Procedure

  1. Log on to the Alibaba Cloud E-MapReduce console.
  2. At the top of the navigation bar, click Data Platform.
  3. In the Actions column, click Design Workflow next to the specified project.
  4. On the left of the Job Editing page, right-click the folder you want to operate and select New Job.
  5. In the New Job dialog box, enter the job name and description.
  6. Select a Hadoop job type to create a Hadoop MapReduce job. This type of job is submitted in the background using the following process.
    hadoop jar xxx.jar [MainClass] -Dxxx ....
  7. Click OK.
    Note You can also create subfolders, rename folders, and delete folders by right-clicking on them.
  8. Enter the parameters in the Content field that are required to submit this job. Enter the parameters after the Hadoop jar, followed by other command line parameters.
    For instance, if you want to submit a Hadoop sleep job that does not read or write any data, this will only succeed if you submit Mapper/Reducer tasks to the cluster and wait for each task to sleep for a while. In Hadoop, this job is packaged in the Hadoop release version's hadoop-mapreduce-client-jobclient-2.6.0-tests.jar. If this job is submitted from the command line, the command should read as follows.
    hadoop jar /path/to/hadoop-mapreduce-client-jobclient-2.6.0-tests.jar sleep -m 3 -r 3 -mt 100 -rt 100
    To configure this job in E-MapReduce, enter the following content in the Content field.

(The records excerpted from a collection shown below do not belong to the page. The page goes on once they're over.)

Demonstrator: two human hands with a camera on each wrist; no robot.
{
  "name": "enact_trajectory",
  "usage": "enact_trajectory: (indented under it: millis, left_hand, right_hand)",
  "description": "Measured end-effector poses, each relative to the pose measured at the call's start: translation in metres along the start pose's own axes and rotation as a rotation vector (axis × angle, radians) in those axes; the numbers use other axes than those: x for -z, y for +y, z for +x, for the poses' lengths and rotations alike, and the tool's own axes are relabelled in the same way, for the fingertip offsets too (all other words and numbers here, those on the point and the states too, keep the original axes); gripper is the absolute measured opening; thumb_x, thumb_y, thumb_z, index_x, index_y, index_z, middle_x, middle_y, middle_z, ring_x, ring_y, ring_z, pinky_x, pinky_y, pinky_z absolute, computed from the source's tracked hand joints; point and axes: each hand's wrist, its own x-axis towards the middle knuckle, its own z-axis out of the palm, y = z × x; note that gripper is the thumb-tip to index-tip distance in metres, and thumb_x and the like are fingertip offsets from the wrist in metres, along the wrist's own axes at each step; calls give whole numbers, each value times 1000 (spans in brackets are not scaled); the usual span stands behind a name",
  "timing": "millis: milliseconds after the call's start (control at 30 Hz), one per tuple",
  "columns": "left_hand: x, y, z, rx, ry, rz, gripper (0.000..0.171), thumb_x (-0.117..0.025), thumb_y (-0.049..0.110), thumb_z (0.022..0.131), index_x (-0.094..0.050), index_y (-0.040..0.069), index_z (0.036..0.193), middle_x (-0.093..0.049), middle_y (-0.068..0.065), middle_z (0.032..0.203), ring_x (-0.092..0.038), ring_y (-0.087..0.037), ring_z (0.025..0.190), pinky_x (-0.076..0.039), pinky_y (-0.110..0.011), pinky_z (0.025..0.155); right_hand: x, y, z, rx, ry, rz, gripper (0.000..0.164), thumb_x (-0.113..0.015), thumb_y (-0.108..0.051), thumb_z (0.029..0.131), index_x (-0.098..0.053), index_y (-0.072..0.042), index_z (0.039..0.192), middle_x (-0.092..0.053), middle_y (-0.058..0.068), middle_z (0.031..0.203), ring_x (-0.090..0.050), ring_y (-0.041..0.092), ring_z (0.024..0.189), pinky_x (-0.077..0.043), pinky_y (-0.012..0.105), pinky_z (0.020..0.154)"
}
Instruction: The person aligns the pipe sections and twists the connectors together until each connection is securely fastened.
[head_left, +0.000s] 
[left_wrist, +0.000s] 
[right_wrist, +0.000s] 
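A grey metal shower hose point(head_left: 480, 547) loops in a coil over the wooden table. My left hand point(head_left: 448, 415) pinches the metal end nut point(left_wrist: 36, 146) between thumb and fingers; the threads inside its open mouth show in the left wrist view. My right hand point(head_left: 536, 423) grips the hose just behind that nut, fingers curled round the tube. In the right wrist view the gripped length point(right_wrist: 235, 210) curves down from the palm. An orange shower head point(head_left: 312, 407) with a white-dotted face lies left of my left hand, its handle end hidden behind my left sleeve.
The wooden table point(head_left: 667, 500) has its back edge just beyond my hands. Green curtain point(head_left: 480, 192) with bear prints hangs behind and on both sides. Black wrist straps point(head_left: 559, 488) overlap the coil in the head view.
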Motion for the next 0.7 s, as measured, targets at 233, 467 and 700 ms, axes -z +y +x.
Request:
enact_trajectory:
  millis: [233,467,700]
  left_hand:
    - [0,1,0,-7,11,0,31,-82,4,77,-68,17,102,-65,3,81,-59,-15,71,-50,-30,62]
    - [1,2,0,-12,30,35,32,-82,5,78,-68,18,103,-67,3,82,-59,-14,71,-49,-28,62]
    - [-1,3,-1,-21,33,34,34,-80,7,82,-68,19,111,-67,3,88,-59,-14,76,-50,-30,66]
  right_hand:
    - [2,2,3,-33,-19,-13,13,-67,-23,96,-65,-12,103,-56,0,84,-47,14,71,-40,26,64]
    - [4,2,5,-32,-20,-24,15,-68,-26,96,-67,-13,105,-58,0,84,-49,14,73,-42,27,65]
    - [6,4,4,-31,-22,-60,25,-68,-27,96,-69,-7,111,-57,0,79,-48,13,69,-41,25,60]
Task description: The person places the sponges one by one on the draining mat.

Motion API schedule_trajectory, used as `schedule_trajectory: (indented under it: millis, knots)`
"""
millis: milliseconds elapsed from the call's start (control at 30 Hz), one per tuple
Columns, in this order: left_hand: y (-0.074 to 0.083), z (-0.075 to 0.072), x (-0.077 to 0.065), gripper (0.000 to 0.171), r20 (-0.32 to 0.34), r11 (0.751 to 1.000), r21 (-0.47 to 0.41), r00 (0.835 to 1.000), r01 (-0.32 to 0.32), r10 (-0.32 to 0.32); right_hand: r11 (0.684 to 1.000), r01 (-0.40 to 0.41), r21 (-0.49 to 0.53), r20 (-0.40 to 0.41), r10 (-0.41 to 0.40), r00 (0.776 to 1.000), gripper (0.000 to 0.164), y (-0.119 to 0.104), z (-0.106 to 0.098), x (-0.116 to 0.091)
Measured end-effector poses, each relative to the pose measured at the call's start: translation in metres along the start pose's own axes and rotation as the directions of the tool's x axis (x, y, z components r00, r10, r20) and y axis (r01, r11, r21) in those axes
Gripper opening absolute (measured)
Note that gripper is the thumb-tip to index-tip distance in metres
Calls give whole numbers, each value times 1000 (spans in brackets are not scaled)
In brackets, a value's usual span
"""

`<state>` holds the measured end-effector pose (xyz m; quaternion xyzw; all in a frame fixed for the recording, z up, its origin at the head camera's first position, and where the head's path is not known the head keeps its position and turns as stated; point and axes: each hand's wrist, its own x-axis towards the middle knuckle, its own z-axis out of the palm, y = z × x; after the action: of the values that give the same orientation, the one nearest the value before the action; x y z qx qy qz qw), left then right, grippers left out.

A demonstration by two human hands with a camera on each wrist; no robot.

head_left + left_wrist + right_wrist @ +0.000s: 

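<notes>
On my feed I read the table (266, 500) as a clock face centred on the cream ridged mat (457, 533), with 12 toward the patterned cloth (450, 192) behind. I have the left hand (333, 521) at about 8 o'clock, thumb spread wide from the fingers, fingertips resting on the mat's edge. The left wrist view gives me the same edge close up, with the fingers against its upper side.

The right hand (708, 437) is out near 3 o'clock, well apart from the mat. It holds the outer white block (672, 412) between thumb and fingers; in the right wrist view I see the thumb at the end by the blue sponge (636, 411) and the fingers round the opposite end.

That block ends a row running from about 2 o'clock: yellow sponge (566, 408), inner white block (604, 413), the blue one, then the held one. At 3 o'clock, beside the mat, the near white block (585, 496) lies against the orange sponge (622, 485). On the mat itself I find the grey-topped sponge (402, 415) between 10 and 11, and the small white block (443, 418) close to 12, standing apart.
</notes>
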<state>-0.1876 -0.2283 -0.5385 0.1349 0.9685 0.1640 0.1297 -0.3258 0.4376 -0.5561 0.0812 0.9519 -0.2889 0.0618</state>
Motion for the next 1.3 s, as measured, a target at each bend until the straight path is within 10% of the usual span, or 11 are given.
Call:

    /path/to/hadoop-mapreduce-client-jobclient-2.6.0-tests.jar sleep -m 3 -r 3 -mt 100 -rt 100
    Note
    The jar package path used here is an absolute path on the E-MapReduce host. However, the user may put these jar packages anywhere, and as clusters are created and released, the packages become unavailable. Therefore, upload the jar package by performing the following steps:
    1. Users send their own jar packages to the bucket of OSS for storage. When you configure the parameters for Hadoop, click Select OSS path to select and execute the jar package you want from the OSS directory. Thes system will then auto-complete the OSS address for jar packages. Be sure to switch the prefix of the jar to ossref by clicking Switch resource type. This ensures that the jar package is downloaded correctly by MapReduce.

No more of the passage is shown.